Lebanon: France Pursues Diplomacy, Readies Military

THE flurry of diplomacy this week over Lebanon, initiated by France and the United Nations secretary-general, resulted in a UN Security Council declaration for an immediate cease-fire and renewed international support for Arab League mediation efforts. Just how much further France or anyone else will go to silence the guns of warring Lebanese factions remains a question.

France announced yesterday that it is sending the Foch, one of its two aircraft carriers, to reinforce the frigate Dusquesne. The frigate was to arrive today in the eastern Mediterranean, ready to ``offer safety to the French community'' in Lebanon. About 7,000 French live there, more than three-fourths of whom have dual nationality.

The French government's vaguely worded explanation for sending the frigate only slightly masked what appeared to be the vessel's ulterior purpose: to warn Syria that France intends to guarantee not just the safety of its nationals, but the existence of Lebanon as an independent nation.

By yesterday afternoon only a limited period of shelling had taken place between Christians and Syrian-backed Muslim and Druze factions who were described as observing a ``cease-fire of convenience.''

Seven days of continuous battle - the latest since Christian leader Michel Aoun declared a war of ``liberation'' aimed at expelling the 35,000-odd Syrian troops that occupy two-thirds of Lebanon - killed 141 people and wounded 525.

Further French efforts are more likely to be in the diplomatic realm than in improbable military action.

``We aren't there to start a war,'' Charles-Henri d'Aragon, a spokesman for the French Foreign Ministry, said yesterday. He emphasized that France's recent diplomatic initiatives, which the government already considers to have had tangible success, will be followed by ``new initiatives in the very near future.''

Yesterday the last of five emissaries sent around the world by French President Fran,cois Mitterrand returned from Moscow. Others had been sent to the UN in New York, the Vatican, the Middle East, and North Africa. And junior minister Alain Decaux was due in Beirut yesterday to pursue France's intense diplomatic campaign to stop the fighting in the Lebanese capital.
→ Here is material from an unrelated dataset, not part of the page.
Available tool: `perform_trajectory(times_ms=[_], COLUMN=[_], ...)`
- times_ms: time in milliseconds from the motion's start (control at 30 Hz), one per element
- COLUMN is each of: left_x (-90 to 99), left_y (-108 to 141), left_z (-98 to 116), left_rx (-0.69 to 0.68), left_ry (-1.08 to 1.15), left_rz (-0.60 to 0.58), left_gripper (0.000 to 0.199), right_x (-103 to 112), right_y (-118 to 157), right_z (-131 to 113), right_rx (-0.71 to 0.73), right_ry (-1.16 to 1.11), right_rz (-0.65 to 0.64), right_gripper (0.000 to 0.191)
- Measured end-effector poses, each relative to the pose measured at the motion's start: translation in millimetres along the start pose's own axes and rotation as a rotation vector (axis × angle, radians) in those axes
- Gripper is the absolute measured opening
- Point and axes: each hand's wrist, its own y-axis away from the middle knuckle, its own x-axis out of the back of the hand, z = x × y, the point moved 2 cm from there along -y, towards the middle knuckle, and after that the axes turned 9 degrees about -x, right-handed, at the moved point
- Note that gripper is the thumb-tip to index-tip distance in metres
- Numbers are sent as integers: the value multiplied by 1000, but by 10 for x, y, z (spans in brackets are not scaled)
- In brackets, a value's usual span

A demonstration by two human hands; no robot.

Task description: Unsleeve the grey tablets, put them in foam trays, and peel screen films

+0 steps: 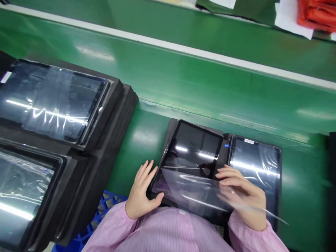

France's diplomatic initiative aims to preserve the independence and territorial integrity of Lebanon, a country to which it has long historical ties. But it is also an opportunity for the French to play an international role that matches their ambitions.

France may be a secondary military power, but with an internationalist leader in President Mitterrand, and with an undiluted sense of their place in the world, the French intend to continue making their presence felt.

That intention is now seen in what Le Monde called rather proudly the ``French obstinancy'' in promoting peace in Lebanon.

French ties to Lebanon date back to the the Crusades. Much more recently, it was under French mandate - and despite Syrian opposition - that Lebanon received its status as an independent country in 1943. The French have considered themselves the protectors specifically of the country's Christian community, but more largely of Lebanon's survival as an independent state, ever since.

The French government has attempted to project a disinterested position among the various Lebanese parties even as it pursues its diplomatic initiatives. It has refrained from condemning Syria by name, as other world leaders have, and was satisfied with a UN Security Council resolution that did not name Syria. But Druze leader Walid Jumblatt has denounced French involvement as designed to help Lebanon's Christians.